The program, wasting its time.

In particular areas of reflection on the floor or bright overhead lights will be problematic because while the computer WANTS to reconstruct them, it does not understand the concept. This leads to a couple of problems - in some cases, glare on your specimen will cause the model to just... not be there. In other cases, blending of glare with background lights will occur and you'll get fun floaty cloud structures. There are ways to edit these out, but if you can avoid photographing lights that contact the outline of the specimen, you should do that.

Part 3: Table Cloth
That said, you do want something interesting for the specimen to sit on. Black cloths are very common, and these can be nice for publishable photos, but in general a textured background gives the program something else to use as additional reference points. Don't use something shiny (most of my Field Museum camels have a shiny binder reflected up onto their jaws, which looks ridiculous). Also, use scale bars - but ideally, use ones that aren't shiny! Make sure to get some of those in focus too, or your scale bars won't be particularly useful


...nice and fuzzy scalebar, great.

Dear Photoscan Princess, what sort of camera should I have? How many pictures should I take?
Meaghan initially thought it would be a really great idea to go into photogrammetry with a really nice museum-quality camera. It wasn't. This camera took forever to focus, and had to be perfectly still to maintain any depth of field, which wasn't good when Meaghan found herself lunging behind specimens into awkward positions to get the right angle on the specimen.

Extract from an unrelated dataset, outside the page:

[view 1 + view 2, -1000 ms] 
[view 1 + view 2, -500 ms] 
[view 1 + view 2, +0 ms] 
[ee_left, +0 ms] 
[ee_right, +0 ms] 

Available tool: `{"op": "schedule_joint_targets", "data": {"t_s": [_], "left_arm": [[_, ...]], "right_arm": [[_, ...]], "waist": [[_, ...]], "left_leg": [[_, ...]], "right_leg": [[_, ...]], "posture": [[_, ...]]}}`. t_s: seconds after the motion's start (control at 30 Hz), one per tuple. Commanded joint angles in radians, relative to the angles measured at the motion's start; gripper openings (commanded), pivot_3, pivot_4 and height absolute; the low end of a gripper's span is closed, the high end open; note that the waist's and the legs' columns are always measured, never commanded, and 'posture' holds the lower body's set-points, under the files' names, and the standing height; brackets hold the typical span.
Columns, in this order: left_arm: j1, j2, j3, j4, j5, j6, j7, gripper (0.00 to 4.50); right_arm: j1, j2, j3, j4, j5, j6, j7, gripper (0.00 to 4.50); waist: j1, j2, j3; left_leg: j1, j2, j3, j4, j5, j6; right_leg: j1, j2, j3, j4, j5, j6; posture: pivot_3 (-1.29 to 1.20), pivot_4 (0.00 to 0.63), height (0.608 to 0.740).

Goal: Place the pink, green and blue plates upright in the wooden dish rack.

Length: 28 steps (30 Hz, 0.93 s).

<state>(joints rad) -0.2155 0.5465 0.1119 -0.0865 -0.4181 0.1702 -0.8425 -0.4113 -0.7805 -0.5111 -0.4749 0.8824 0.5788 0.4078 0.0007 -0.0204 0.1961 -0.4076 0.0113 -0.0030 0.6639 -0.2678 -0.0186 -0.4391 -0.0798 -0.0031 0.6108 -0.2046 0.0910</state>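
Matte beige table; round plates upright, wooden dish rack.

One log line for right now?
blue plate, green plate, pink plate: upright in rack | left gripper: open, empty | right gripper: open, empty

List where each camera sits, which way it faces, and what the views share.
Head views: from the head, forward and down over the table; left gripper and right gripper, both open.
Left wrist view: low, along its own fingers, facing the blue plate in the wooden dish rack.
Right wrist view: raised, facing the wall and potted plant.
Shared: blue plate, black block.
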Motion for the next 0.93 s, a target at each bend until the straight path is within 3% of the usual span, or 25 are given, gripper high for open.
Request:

It's better to instead use a digital camera that takes decent photos but has a good automatic setting, particularly one that has an internal stabilizer that compensates for the shakiness of your caffeinated, jet-lagged-and-fumbling fingers. You want to take lots of photos, and you want to take them quickly: 50-60 photos per side is Meaghan's shot-for standard, so she can delete blurry ones and have good coverage overall. Take them from as many angles as you can creatively discover in the moment. Try to get a few good shots of the scale bar, too, so that doesn't turn out blurry. For a mental picture of your coverage, Meaghan has helpfully provided an image:




Dear Photoscan Princess, what's your Princess-Approved Editing Process like?
Painful. Slow. Caffinated.

Dear Photoscan Princess, my specimens are all pixellated! What happened?
You forgot to change your bounding box. Meaghan didn't discover this trick until she'd already made 50% of her models - don't fall prey to this same trap. Change the red bounding box so it is a tighter fit around the specimen, and brings the specimen into better focus.

Notice the thin red box. It's too far away from the specimen, bring it in closer for a better resolution model.

Dear Photoscan Princess, my specimens are really slow to load, I can't really do anything with them. WTF?
That's code for "my specimens are toooo big." You had a lot of pictures and chose a high model resolution, didn't you? Try decimating your mesh to something a little more reasonable, then build your texture again. You'll find this version a lot easier to work with.

Dear Photoscan Princess, I can't zoom in! How am I supposed to see features when my specimens blink out?
I don't know why this happens, but I DO know how to fix it! Right click on the specimen, and click "center view." This will automatically zoom in a bit, as well as centering whatever you looked at. Go ahead and zoom in more. If it blinks out again, right click and center again. It's a weird bug with a weird fix. I dunno, I don't computers, and maybe they've fixed it by now.

Dear Photoscan Princess, I seem to have developed ghostly jaws! What happened?
I have a lot of ghost-jaws: that is, specimens where the jaw fell over slightly, I didn't notice, and so technically the photos incorporate two different positions of the same specimen and the computer created a siamese-twin effect. Most of mine came from poor propping, but if you bump something that can happen too. Find the offending photos if you can.


GOOD LUCK PHOTOGRAMMETERS! May all your specimens turn out complete, and none of your scale bars be blurry.